Aux prises avec des projets de pipelines bloqués depuis des années, l’industrie pétrolière est bien consciente que la croissance de sa production passe inévitablement par la construction d’Énergie Est. C’est dans ce contexte que TransCanada mène son offensive tous azimuts en faveur de ce projet destiné à exporter le pétrole des sables bitumineux.
Debout devant des tirages grand format de ses photos prises dans le nord de l’Alberta, le photographe Garth Lenz ne mâche pas ses mots pour décrire les impacts de l’industrie pétrolière : « Lorsque j’ai survolé des sites d’exploitation des sables bitumineux, que ce soit en 2005 ou en 2010, j’ai été très surpris par la taille de ces zones hautement industrialisées, mais aussi par l’ampleur de la destruction de ces régions qui étaient auparavant recouvertes par la forêt boréale. Ce sont des faits indéniables, mes photos en témoignent. »
Le Britanno-Colombien met d’ailleurs en garde les Québécois. « Si vous dites oui à Énergie Est et que ce pipeline est construit, c’est précisément pour que cette industrie puisse continuer de croître. C’est ce que vous allez cautionner. Il faut y réfléchir avant de prendre une décision », laisse tomber le photographe de réputation internationale dont le travail est présentement exposé à la Maison du développement durable, à Montréal.

Production d’or noir

Le secteur des sables bitumineux a effectivement plus que jamais besoin que de nouveaux pipelines soient construits. « Les entreprises ont déjà un manque de capacité de transport. Donc, sans projet de pipeline, elles ne pourront pas composer avec la croissance de la production. Il risque d’y avoir un blocage », explique Jean-Thomas Bernard, professeur au département de science économique de l’Université d’Ottawa.
Selon les données de l’Association canadienne des producteurs pétroliers, la production d’or noir au pays atteignait 3,7 millions de barils par jour en 2014 (deux fois la consommation du pays), dont 2,2 millions provenant des sables bitumineux. Si les projets de développement de nouveaux gisements sont au rendez-vous, ce secteur de l’industrie devrait extraire quotidiennement 3,5 millions de barils en 2025, puis 4 millions en 2030. Bref, la production des sables bitumineux devrait doubler d’ici 15 ans.
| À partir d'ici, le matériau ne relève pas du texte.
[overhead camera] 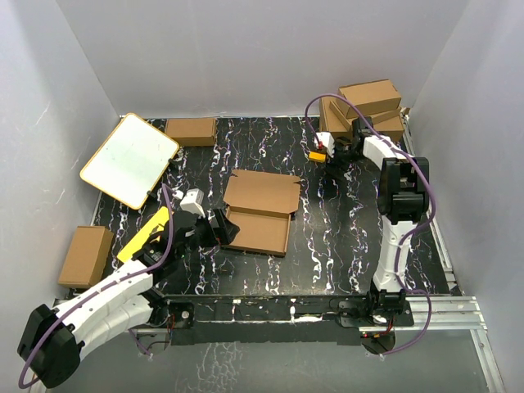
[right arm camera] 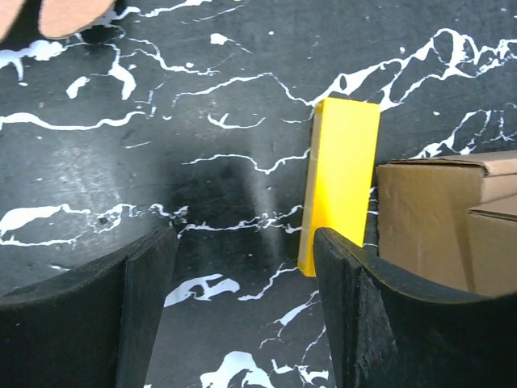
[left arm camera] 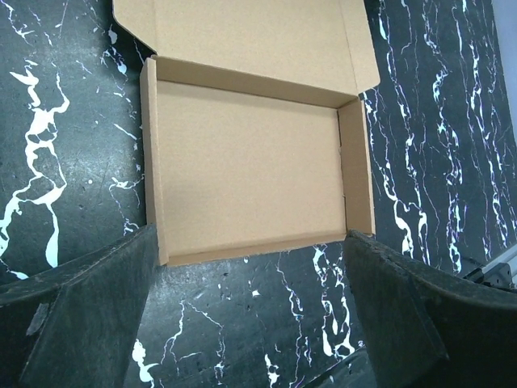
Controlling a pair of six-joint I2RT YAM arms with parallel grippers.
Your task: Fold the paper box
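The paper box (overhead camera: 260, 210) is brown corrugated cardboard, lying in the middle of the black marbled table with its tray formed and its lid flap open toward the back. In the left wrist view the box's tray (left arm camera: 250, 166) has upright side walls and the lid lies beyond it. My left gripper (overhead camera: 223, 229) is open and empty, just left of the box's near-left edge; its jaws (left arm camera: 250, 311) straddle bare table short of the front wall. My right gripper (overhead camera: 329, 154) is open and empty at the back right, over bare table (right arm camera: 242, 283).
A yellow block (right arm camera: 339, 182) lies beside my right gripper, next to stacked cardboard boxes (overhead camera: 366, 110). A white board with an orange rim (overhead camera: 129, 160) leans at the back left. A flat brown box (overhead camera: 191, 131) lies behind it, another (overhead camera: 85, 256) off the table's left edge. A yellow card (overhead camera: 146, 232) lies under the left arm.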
D’où un besoin accru de capacité de transport de ce brut vers les marchés. Et s’il a plusieurs fois été dit que les Canadiens, et surtout les Québécois, doivent choisir entre le transport de pétrole par pipeline ou par train, la réalité invalide cet argument.

En fait, à lui seul, le pipeline Énergie Est transporterait l’équivalent de 1570 wagons de pétrole chaque jour, selon TransCanada, soit l’équivalent de 22 convois comme celui qui a déraillé et explosé à Lac-Mégantic en 2013.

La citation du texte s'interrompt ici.